See also: Miami's 20 Best Punk Bands of All Time
4 ½ Finger Records
Known as "Emil Four and a Half," because of an accident that left him with 0.5 fingers fewer than most folks, Emil Busse may have gotten his name up in lights when he played bass for the Crumbs, but he was also one of the most daring local producers of limited-press vinyl. Operating between 1991 and '93, Emil was able to sell his records for a dollar and change in the era of the $3 seven-inch. (Yes, they used to cost three bucks.) In those days, it was also easy to scam the mail by rubbing soap on the postage and reusing stamps. Of course, Emil and friends made ample use of this technique until they got busted and were reprimanded by the USPS. We only wonder what kind of punishment they'd be up for in today's post-9/11 world.
-Chickenhead's Everything Must Go!
-The Human Oddities's The Earth Will Shake!!
-Straight Youth's Together We can Do It! EP
Smooth Lips Records
This label was run by a young man named Mike Borras and his girlfriend Maria. They were responsible for the first wax releases by Caught Inside and Pin Kai. And their ambitious release of emo outfit :Nobuhjest:'s self-titled EP was 300 copies with individually handmade covers -- not a single one the same! They would eventually branch out and release singles by out-of-state bands like National Guard and Staynless. Between 1995 and 1997, Mike and Maria continued to put out some cool releases.
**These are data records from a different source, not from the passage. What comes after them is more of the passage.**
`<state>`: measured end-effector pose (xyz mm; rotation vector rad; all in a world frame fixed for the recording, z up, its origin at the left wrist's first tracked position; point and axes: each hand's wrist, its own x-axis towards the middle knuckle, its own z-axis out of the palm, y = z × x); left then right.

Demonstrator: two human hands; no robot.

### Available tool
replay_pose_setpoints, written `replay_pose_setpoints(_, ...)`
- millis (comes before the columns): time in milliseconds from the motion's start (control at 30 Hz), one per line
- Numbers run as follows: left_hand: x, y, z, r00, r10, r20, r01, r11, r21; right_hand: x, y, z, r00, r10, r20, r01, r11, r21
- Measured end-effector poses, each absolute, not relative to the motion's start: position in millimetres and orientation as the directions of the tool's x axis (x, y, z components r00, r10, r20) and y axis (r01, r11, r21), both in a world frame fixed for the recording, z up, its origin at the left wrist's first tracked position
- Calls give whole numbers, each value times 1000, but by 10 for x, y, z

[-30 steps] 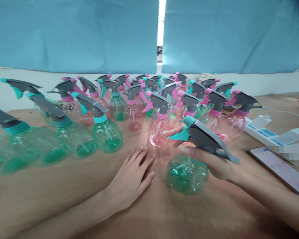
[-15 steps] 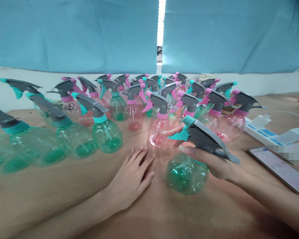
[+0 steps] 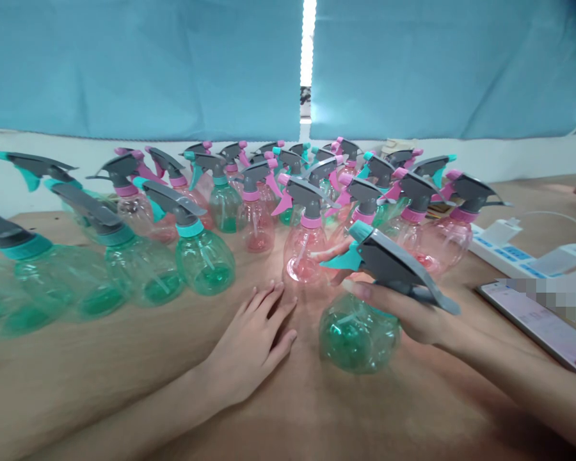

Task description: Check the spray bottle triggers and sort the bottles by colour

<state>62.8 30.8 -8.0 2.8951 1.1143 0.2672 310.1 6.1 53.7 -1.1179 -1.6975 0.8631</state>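
Note:
My right hand (image 3: 413,317) is closed round the neck of a green spray bottle (image 3: 358,333), under its grey trigger head (image 3: 393,266) with a teal nozzle. The bottle's base rests on the wooden table (image 3: 125,358), tilted slightly. My left hand (image 3: 252,342) lies flat on the table just left of that bottle, fingers stretched out and holding nothing. A pink spray bottle (image 3: 304,246) stands right beyond my left fingertips.
Several green spray bottles (image 3: 204,256) stand at the left and several pink ones (image 3: 441,234) at the back and right. A white power strip (image 3: 518,253) and a phone (image 3: 542,323) lie at the right. Blue curtains hang behind.
Almost nothing has changed. The view has shifted very slightly; both hands and the held bottle keep their places.

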Motion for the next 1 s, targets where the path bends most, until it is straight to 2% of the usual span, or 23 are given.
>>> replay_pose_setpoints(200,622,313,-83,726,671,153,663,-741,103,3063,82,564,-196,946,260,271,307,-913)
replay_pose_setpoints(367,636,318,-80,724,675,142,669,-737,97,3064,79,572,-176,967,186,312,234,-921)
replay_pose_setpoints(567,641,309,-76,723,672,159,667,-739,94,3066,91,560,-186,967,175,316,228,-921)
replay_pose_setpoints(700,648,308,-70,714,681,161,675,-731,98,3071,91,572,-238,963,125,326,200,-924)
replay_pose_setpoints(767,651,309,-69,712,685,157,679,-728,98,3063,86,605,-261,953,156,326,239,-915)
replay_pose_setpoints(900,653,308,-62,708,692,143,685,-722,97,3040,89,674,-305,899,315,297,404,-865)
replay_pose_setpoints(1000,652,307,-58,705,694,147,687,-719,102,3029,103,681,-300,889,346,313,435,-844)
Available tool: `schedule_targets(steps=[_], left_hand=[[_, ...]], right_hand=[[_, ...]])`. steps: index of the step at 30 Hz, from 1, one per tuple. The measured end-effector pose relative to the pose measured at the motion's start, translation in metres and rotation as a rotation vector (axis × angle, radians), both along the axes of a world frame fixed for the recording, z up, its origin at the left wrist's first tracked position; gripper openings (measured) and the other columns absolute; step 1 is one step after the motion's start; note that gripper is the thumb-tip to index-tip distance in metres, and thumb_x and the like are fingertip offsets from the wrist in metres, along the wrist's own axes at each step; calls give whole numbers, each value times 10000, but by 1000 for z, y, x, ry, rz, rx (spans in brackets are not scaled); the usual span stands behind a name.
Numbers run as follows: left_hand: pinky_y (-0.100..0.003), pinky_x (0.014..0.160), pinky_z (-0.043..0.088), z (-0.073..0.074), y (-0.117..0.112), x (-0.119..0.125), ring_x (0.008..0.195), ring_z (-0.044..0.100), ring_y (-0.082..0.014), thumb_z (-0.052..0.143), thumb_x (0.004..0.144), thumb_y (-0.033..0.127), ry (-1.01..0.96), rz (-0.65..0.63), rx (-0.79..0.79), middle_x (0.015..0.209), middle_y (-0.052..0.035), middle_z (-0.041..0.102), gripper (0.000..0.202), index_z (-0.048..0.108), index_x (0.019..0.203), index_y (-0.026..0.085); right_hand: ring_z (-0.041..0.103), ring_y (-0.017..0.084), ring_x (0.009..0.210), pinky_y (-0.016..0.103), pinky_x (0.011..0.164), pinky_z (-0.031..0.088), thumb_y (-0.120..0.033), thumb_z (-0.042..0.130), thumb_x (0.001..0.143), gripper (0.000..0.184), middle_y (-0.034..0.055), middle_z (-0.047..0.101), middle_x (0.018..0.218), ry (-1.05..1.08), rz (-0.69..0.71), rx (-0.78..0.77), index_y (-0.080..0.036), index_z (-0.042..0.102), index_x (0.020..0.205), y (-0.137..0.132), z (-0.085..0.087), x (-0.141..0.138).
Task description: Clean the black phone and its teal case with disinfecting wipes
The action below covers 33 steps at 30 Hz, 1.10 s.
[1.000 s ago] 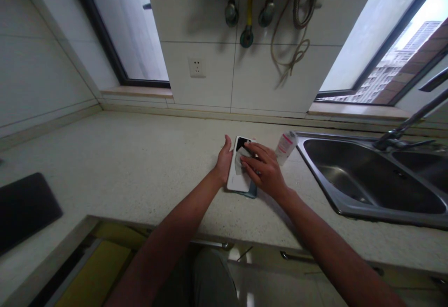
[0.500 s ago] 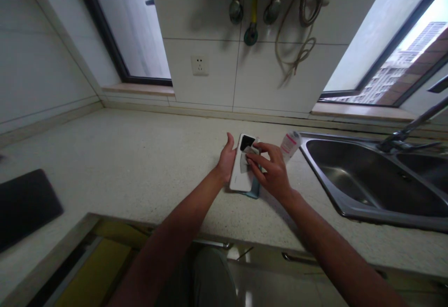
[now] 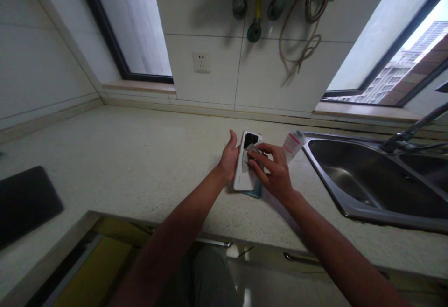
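Observation:
A white smartphone (image 3: 241, 181) with a dark camera block lies back side up above the counter, over a flat blue-grey piece (image 3: 256, 190) that shows along its lower right edge. My left hand (image 3: 228, 158) holds the phone by its left side, thumb stretched upward, the other fingers partly hidden by it. On the phone's back, my right hand (image 3: 275, 169) pinches a small greyish wipe (image 3: 246, 160) just below the camera block. Beyond the right knuckles is a whitish translucent packet (image 3: 293, 143) with pink print.
A steel sink (image 3: 345, 171) with a tap (image 3: 402, 140) is set into the pale counter (image 3: 140, 167) on the right. At the left lies a dark flat panel (image 3: 30, 204). Pipes with valves (image 3: 254, 31) and a wall socket (image 3: 201, 62) are on the tiled wall behind.
The view has shifted slightly. Both hands keep their hold, and the right fingers with the wipe stay near the same spot on the phone's back.

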<state>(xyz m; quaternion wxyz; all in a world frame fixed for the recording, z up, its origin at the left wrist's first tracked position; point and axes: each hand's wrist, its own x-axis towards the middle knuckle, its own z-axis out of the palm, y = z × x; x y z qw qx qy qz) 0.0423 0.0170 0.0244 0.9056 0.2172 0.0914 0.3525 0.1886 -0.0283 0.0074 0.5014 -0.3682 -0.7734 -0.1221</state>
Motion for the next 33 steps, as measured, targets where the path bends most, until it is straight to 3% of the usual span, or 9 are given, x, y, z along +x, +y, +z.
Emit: schedule_targets(steps=[6, 10, 16, 20, 25, 33], left_hand=[[-347, 786, 560, 4, -3, 4, 921, 711, -250, 234, 969, 667, -11, 32, 59, 985, -134, 724, 706, 645, 1243, 162], [-301, 749, 559, 4, -4, 6, 871, 710, -214, 382, 1000, 496, 30, 133, 103, 973, -103, 729, 480, 661, 1212, 169], [-212, 489, 446, 0, -1, 7, 640, 641, -146, 617, 892, 501, 95, 188, 113, 810, -67, 688, 402, 676, 1050, 135], [-215, 549, 458, 0, 0, 6, 603, 582, -102, 755, 805, 412, 61, 313, 148, 764, 2, 634, 344, 661, 1032, 171], [-221, 612, 445, -1, 0, 8, 624, 534, -86, 864, 677, 427, 37, 463, 254, 740, 36, 573, 478, 658, 1034, 187], [-238, 654, 415, -3, 3, 10, 667, 512, -94, 927, 539, 478, 42, 581, 365, 737, 38, 541, 510, 576, 770, 190]], right_hand=[[585, 261, 984, 437, 817, 531, -233, 611, 926, 253, 115, 618, 1093, 7, 41, 26, -263, 719, 1153, 0, 0, 0], [605, 274, 1046, 452, 864, 546, -252, 626, 918, 271, 121, 627, 1133, 32, 73, 9, -260, 715, 1174, 0, -2, 0], [638, 263, 1051, 449, 872, 573, -258, 655, 906, 290, 123, 632, 1148, 96, 105, 6, -257, 708, 1191, -1, -2, -1], [664, 226, 990, 399, 829, 590, -182, 630, 913, 284, 101, 647, 1101, 155, 148, -3, -268, 718, 1169, -4, 2, -4], [674, 198, 919, 361, 780, 589, -184, 642, 908, 226, 70, 670, 1021, 229, 160, -32, -272, 745, 1089, -10, 7, -9], [688, 195, 916, 350, 788, 576, -253, 672, 896, 128, 41, 725, 984, 442, 87, -146, -276, 756, 989, -14, 9, -15]])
But then Smooth Lips Records suddenly (and sadly) vanished.
-:Nobuhjest:'s self-titled EP
-National Guard's Star Spangled Losers
-Pin Kai's Greasy Kid Stuff
-Fourhundred Years and Sleepytime Trio's split seven-inch
Overseen by the dearly departed Mary Giordani and the soft-spoken but incredibly cool Chris Lelugas, Starcrunch Records spawned albums by bands that are now considered legends of the Miami punk and post-punk scene, from the Stun Guns to Kreamy 'Lectric Santa, Cavity, Los Canadians, and the Drug Czars. This was the label that best captured the spirit of the Churchill's Pub roster in the mid '90s. And man, that was an epoch that deserved to be recorded.
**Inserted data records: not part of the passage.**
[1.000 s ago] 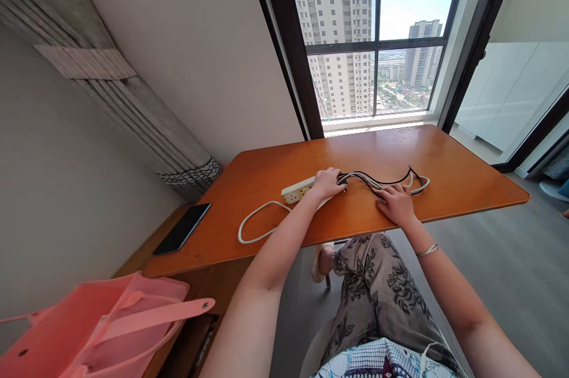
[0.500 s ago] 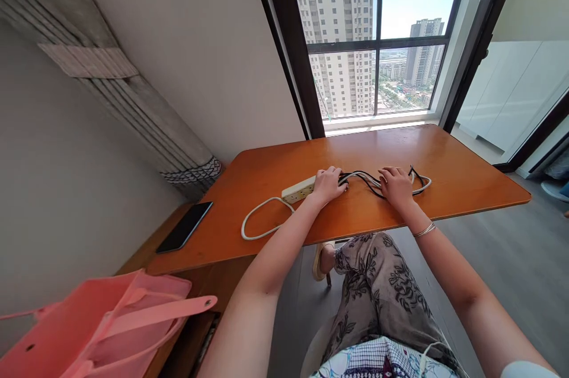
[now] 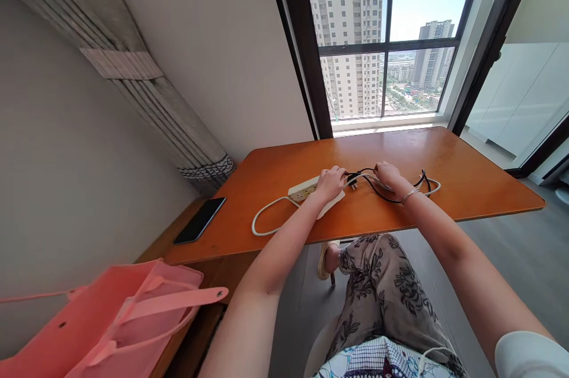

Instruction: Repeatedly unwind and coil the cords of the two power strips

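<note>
A white power strip [image 3: 303, 189] lies on the wooden table, its white cord [image 3: 262, 212] looping out to the left. My left hand [image 3: 331, 183] rests across its right part, fingers curled together, and the fingertips pinch a black cable [image 3: 367, 169]. Just right of those fingers is a black plug [image 3: 352, 180] with bare metal prongs. A white piece [image 3: 332, 205] shows below the left wrist; I cannot tell whether it belongs to the strip. My right hand [image 3: 387, 175] is closed on the black cable farther along. Black and white cables bunch beneath it and end in loops [image 3: 429, 183] at the right.
A dark phone [image 3: 200, 221] lies at the table's left end. The wooden table [image 3: 480, 188] stands against a window [image 3: 386, 46]. A pink bag [image 3: 133, 319] sits at the lower left, and a gathered curtain [image 3: 178, 123] hangs behind the phone.
My right hand has moved slightly left and away from me, drawing the black cable with it. The plug's prongs now show beside my left hand. The whole view has shifted slightly.
</note>
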The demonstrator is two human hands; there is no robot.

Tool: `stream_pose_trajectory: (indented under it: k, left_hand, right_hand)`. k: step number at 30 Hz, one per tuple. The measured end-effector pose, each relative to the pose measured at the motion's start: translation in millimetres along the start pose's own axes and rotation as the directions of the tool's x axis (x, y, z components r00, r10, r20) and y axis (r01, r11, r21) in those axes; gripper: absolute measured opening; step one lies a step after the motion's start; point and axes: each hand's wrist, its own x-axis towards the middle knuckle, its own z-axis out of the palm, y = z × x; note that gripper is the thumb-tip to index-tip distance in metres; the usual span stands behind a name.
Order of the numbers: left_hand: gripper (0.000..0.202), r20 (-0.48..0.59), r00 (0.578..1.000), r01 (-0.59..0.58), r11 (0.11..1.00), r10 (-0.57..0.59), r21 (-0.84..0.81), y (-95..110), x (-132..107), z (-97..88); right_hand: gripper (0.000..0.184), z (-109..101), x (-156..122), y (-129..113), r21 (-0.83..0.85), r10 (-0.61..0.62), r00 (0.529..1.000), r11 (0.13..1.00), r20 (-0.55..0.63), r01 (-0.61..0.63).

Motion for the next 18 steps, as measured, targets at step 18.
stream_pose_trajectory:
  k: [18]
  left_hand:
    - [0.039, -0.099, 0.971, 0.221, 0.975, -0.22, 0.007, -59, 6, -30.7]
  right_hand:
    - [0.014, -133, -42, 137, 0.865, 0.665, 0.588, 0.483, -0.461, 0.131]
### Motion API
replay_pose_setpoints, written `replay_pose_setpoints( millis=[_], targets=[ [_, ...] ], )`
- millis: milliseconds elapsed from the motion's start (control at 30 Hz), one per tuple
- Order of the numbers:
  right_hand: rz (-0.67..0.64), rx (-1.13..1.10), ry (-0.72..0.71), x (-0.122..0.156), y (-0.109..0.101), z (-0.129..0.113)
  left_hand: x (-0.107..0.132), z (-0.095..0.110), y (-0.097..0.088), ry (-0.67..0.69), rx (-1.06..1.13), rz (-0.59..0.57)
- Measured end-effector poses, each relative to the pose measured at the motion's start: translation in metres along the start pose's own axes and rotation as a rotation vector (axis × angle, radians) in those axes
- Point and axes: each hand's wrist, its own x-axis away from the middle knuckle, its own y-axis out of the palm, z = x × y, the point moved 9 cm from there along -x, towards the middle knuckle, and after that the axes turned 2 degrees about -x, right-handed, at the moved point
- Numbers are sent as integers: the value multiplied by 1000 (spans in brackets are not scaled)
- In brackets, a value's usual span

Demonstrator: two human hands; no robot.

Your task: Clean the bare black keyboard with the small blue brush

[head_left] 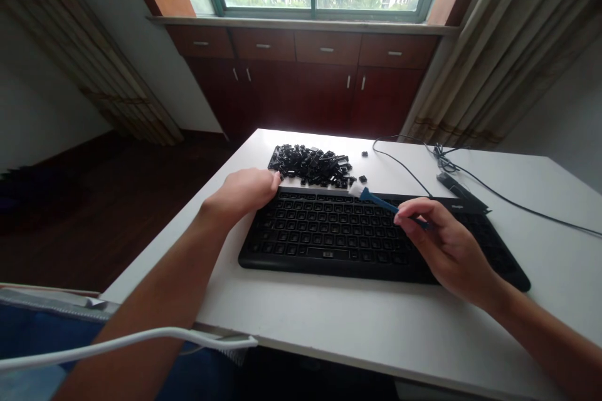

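My right hand [446, 244] pinches the blue brush [379, 202], slanting up-left to the keyboard [329, 241] edge. My left hand [242, 193], nearer the loose keycaps [310, 166], curls; its grip is unclear to me.

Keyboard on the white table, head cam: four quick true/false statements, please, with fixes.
1. The right hand holds a blue-handled brush. True.
2. The black keycaps lie on the keyboard. False: they lie in a heap on the white table, behind the keyboard.
3. A black cable lies on the table, right of the keycaps. True.
4. Both hands hold the brush. False: only the right does; the left hand is at the keyboard's top edge, by the keycaps.
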Motion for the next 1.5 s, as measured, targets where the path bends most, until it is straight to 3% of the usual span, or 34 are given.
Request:
replay_pose_setpoints(
  millis=[133, 400, 667, 800, 900, 1033, 1200, 1300, 1500],
  targets=[
    [-54, 0, -39, 0, 5, -5, 0, -1, 0, -14, 2, -11],
    [-33, 8, -70, 1, 0, -9, 1, 1, -2, -9, -1, -10],
    [-192, -39, -143, 2, 18, -11, 1, 2, -2, -2, -16, -13],
    [-252, -191, -121, 4, 19, -15, 0, 1, -2, -1, -16, -9],
    [-193, -286, -78, 5, 11, -11, 0, 2, -1, 2, -14, -21],
    [-61, -223, -123, 5, -2, -8, 3, 3, -4, -2, -27, -7],
    [-197, -120, -187, 6, 12, -16, 2, 2, -2, 7, -14, -7],
    [-233, -246, -84, 6, 16, -12, -1, 0, -1, -1, -14, -7],
    [-35, -251, -71, 5, -4, -4, -1, 2, 0, 21, -16, -5]
  ],
)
-Kreamy 'Lectric Santa's Da Bronx Sity Chiken Machine Vol. II
-The Stun Guns' I Can't Believe It's Not Murder
-Los Canadians' The Kids Are Alroot
-Cavity and Daisycutter's "Damaged III"/"Soulflour" split
Space Cadette Records
Many were willing to donate cash to a friend's punk project in the '90s, but the Galvez brothers went nuts and decided to help out everyone. "The mentality of Space Cadette is and has been one of empathy towards struggling, local musicians and artists," they tell Crossfade. "While trying to create an outlet for our own music, we realized the necessity of opening up the studio to the public, to provide an outlet for other individuals' work as well." And that they did -- recording, renting space on the cheap, creating artwork, and just being all-around awesome.
As one of the earliest artistic entities in the now-thriving Bird Road arts district, the Galvezes were able to utilize that area's desolate nights to help nurture music across the genres in Miami during the '90s.
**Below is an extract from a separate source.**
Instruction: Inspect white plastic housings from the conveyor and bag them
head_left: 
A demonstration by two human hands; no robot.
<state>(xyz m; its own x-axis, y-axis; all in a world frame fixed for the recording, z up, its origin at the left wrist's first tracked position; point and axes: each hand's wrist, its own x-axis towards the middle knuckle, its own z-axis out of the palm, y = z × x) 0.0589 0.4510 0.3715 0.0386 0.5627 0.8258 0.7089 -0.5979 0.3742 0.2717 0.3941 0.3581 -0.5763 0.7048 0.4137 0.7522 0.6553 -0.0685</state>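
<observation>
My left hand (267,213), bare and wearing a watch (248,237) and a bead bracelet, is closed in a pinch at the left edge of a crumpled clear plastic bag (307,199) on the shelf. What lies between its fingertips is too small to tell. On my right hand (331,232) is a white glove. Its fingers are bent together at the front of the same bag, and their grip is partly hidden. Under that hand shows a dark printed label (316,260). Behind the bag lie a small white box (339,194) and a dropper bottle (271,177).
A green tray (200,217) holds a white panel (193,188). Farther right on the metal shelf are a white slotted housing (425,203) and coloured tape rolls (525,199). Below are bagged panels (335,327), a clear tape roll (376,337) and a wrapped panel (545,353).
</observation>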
-Milkshed and Grass Patch's A Field Guide to Crop Circle Activity
-Ed Matus' Struggle's Planes That Cast a Gloom
-Swivel Stick's Notes Towards a Mental Breakdown
-Floor and Ed Matus' Struggle's Entomological Discoveries with Sound and Vibration
Jeterboy Records and Cassettes
If it hadn't been for Jeterboy, there would have never been a Scattered Wahoo Action and/or Hialeah seven-inch in classic Miami punk band The Eat's repertoire. What about the Stan Still Dance Band, D.T. Martyrs, and even the Spanish Dogs? Of all Miami's labels, Jeterboy cemented South Florida's punk rock reputation. And it was about the now-forgotten art of creating records that we'd like to listen to over and over and over.